Improved rumqttc event loop check. #2362

suneetnangia · 2024-03-13T22:42:14Z

No description provided.

Signed-off-by: Suneet Nangia <[email protected]>

itowlson · 2024-03-13T23:29:05Z

The CI failure in the plugins test is because an external web server is returning a different error from the one we expected; it has nothing to do with this PR and can be overridden (assuming there are no other failures)

itowlson · 2024-03-13T23:30:39Z

@suneetnangia Is this intentionally still draft? No rush, just checking that it's deliberate.

suneetnangia · 2024-03-14T08:21:52Z

@suneetnangia Is this intentionally still draft? No rush, just checking that it's deliberate.
We can merge now, I was trying to see if there's any better way, will raise subsequent PR as needed but for now it brings stability to the publish part.

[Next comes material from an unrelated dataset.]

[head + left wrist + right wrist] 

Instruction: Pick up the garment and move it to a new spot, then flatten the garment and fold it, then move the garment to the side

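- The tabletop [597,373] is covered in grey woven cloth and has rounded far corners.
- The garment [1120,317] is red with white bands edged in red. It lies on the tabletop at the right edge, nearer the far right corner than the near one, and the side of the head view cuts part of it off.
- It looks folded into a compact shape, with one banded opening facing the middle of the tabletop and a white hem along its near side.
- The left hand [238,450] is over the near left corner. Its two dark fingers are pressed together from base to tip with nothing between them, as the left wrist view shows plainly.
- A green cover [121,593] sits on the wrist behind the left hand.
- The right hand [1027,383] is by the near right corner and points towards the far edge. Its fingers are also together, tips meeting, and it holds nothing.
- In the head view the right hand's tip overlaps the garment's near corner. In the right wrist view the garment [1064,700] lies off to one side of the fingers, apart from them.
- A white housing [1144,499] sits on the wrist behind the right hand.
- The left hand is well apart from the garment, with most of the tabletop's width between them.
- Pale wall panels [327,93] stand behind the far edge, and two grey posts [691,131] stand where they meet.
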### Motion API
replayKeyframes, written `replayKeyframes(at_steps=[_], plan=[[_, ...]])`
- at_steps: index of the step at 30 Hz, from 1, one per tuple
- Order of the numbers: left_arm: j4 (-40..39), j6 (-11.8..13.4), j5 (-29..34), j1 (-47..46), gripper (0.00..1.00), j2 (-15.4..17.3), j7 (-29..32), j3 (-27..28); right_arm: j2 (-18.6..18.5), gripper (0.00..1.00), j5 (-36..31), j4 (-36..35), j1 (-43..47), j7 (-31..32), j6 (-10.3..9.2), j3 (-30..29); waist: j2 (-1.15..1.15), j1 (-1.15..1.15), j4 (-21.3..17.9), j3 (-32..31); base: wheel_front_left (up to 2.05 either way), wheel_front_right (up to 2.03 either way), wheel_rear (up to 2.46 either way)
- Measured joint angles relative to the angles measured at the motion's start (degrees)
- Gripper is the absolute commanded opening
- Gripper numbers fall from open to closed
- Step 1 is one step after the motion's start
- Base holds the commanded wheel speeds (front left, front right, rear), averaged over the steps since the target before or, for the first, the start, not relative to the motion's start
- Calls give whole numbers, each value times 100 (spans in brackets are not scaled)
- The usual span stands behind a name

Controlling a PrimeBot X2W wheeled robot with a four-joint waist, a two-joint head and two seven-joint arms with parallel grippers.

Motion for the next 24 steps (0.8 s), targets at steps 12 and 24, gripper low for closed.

Signed-off-by: Suneet Nangia <[email protected]>

suneetnangia · 2024-03-14T12:58:09Z

@itowlson do we have a performance testing project for these outbound and triggers components? Ideally, I want to hammer MQTT trigger and publish component at some point. For now, I have improved the code but I definitely think it can be better e.g. running eventloop async task as soon as connection is created, I'll spend sometime on it later. Thanks

itowlson · 2024-03-14T18:24:40Z

~~@vdice Can you force merge this please? The CI error is unrelated to the PR.~~

suneetnangia · 2024-03-14T18:47:31Z

Since our last comment here, I've tested a better solution (as I alluded to) with a few thousand messages (100k or so). Updated.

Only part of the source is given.